I farmaci di scelta nel trattamento della prolattina, accompagnati da iperproduzione della prolattina, sono le droghe del gruppo di antagonisti della dopamina. L'uso di farmaci di questo gruppo farmacologico nel 90% dei casi contribuisce al completo ripristino della fertilità nelle donne che si trovano nel periodo pre-menopausa.

L'unico farmaco con efficacia dimostrata per livellare le manifestazioni del prolattinoma è la bromocriptina in un dosaggio medio giornaliero di 2,5 mg per via orale. A causa del fatto che questo farmaco può provocare una serie di reazioni avverse da parte degli organi digestivi, al fine di minimizzare queste manifestazioni, l'assunzione di questo farmaco deve essere combinata con antagonisti della pompa protonica (Omez 1 dragee 2 volte al giorno). Nonostante la notevole efficacia rispetto alla normalizzazione della sintesi della prolattina, il bromcriptina non è caratterizzato da azione prolungata, quindi quando il farmaco viene annullato, può verificarsi una recidiva di iperprolactinemia.
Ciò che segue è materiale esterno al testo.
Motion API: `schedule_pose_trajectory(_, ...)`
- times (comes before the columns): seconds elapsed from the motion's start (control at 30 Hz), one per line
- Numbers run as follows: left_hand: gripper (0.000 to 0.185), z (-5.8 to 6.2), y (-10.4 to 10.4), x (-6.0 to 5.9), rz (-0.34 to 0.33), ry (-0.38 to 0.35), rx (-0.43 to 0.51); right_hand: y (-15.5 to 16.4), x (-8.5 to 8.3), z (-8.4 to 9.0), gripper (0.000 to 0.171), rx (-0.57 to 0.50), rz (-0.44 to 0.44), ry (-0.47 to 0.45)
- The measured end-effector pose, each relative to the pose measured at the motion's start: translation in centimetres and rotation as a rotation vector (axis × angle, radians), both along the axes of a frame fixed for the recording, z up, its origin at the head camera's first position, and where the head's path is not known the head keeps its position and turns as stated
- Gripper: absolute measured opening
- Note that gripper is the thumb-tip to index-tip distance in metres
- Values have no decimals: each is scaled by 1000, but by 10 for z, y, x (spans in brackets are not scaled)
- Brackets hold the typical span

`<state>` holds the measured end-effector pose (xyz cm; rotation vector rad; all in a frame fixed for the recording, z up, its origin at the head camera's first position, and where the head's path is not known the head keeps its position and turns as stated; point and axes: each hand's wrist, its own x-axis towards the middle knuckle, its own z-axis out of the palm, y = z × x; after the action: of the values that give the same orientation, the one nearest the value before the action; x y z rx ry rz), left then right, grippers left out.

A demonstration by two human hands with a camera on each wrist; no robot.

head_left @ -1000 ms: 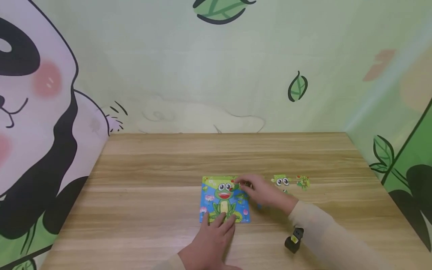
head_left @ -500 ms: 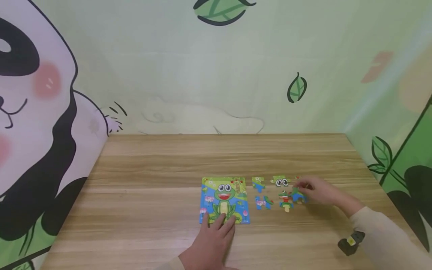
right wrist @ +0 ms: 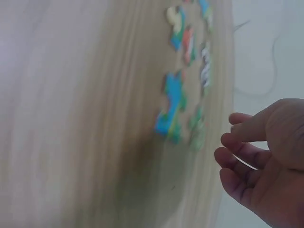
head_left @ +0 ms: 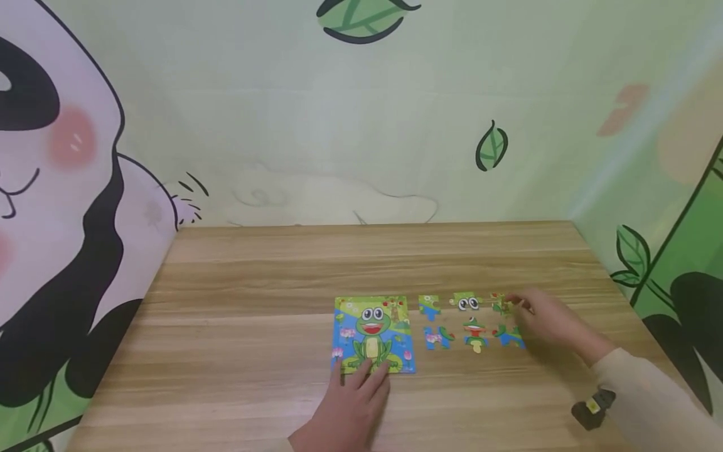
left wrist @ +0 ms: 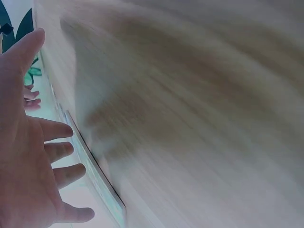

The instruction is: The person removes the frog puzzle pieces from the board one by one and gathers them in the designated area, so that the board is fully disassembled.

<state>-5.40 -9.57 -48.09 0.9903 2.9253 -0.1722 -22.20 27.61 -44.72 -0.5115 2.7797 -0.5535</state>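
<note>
A square board with a frog picture (head_left: 373,336) lies on the table in the head view. My left hand (head_left: 350,408) rests spread fingertips on its near edge; the left wrist view shows those fingers (left wrist: 69,175) straight and apart. Right of the board lie loose jigsaw pieces in two rows. My right hand (head_left: 548,317) is at the far-row right-end piece (head_left: 499,305), printed with green leaves and red dots. Below it lies a blue and green piece (head_left: 509,337). In the right wrist view the right hand's fingers (right wrist: 242,173) bend loosely, with nothing visible between them.
Other pieces are a white-and-blue corner piece (head_left: 429,306), an eyes piece (head_left: 467,303), a pink-flower piece (head_left: 435,338) and a red-mouth piece (head_left: 475,333). The wooden table (head_left: 254,301) meets a printed wall (head_left: 316,125) at the back.
From over the board's far right corner, my right hand has moved right to the loose pieces. The blue and green piece has shifted slightly right, out from under its fingers. The left hand stays put.
</note>
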Motion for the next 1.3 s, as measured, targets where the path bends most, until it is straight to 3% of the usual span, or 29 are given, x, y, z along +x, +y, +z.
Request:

Il metodo di trattamento chirurgico dei tumori della ghiandola pituitaria, in particolare del macroprolactinoma suprassellare, è la resezione transsfenoidale, dopo di che nel 90% dei casi si osserva un effetto positivo pronunciato durante il primo giorno in forma di normalizzazione della concentrazione di prolattina nel sangue. Il campo di applicazione di questo tipo di trattamento è la presenza del proloctinom in una donna di età riproduttiva, nota per l'intolleranza individuale di preparazioni del gruppo di antagonisti della dopamina.

In una situazione in cui la resezione tumorale non è accompagnata da un effetto persistente sotto forma di normalizzazione dell'iperprolactinemia e il paziente mantiene manifestazioni cliniche della malattia, è consigliabile completare il trattamento del prolattinoma con un lungo percorso di prendere Bromkriptin in un dosaggio di mantenimento di 1,25 mg o radioterapia. Naturalmente, la radioterapia non è accompagnata dalla rapida normalizzazione dei livelli di prolattina, tuttavia una diminuzione progressiva della concentrazione ha un risultato più stabile. La radioterapia come monoterapia non è raccomandata, in quanto questo metodo di trattamento aumenta il rischio di ipopituitarismo.

Quando si nomina un metodo di trattamento del prolattinoma, la responsabilità primaria del medico curante è di spiegare al paziente l'opportunità di un trattamento prolungato, che dà un forte risultato positivo stabile e nel 30% dei casi porta al recupero completo del paziente. L'eliminazione di solo manifestazioni cliniche non è una scusa per la cessazione del trattamento, in quanto in questa patologia può verificarsi un corso ricorrente.